**TASK:** The expected answer is a copy of every line in the listing that has the word "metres".

**GIVEN DATA:**

*** Begin section ***

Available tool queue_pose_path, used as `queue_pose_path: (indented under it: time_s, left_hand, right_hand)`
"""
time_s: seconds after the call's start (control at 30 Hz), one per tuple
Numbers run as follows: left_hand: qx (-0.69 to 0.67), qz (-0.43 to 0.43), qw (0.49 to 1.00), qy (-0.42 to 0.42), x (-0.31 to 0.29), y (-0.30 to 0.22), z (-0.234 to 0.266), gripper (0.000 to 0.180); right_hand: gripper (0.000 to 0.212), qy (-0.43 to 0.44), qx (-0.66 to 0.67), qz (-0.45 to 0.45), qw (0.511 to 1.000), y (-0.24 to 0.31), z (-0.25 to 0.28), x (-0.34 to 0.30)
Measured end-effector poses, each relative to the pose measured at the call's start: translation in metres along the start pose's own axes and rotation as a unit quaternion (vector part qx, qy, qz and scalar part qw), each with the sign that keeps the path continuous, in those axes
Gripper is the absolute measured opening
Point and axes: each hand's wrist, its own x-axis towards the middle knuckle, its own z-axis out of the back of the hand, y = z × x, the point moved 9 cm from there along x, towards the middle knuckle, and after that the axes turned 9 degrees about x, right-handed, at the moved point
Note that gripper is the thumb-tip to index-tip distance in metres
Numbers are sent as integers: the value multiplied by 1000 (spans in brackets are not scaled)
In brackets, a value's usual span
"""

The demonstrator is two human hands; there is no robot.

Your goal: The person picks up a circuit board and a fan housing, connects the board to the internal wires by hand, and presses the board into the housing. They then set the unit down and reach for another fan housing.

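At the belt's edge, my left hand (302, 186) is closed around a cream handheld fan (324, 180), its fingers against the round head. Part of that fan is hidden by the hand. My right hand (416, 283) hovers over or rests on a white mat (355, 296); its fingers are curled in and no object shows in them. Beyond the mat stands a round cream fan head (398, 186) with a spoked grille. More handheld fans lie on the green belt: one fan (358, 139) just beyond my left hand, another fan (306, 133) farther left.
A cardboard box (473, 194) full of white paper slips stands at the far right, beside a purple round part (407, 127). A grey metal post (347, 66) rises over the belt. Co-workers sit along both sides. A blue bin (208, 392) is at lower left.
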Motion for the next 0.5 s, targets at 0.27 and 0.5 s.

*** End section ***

**RESPONSE TO THIS EXERCISE:**
Measured end-effector poses, each relative to the pose measured at the call's start: translation in metres along the start pose's own axes and rotation as a unit quaternion (vector part qx, qy, qz and scalar part qw), each with the sign that keeps the path continuous, in those axes
Note that gripper is the thumb-tip to index-tip distance in metres

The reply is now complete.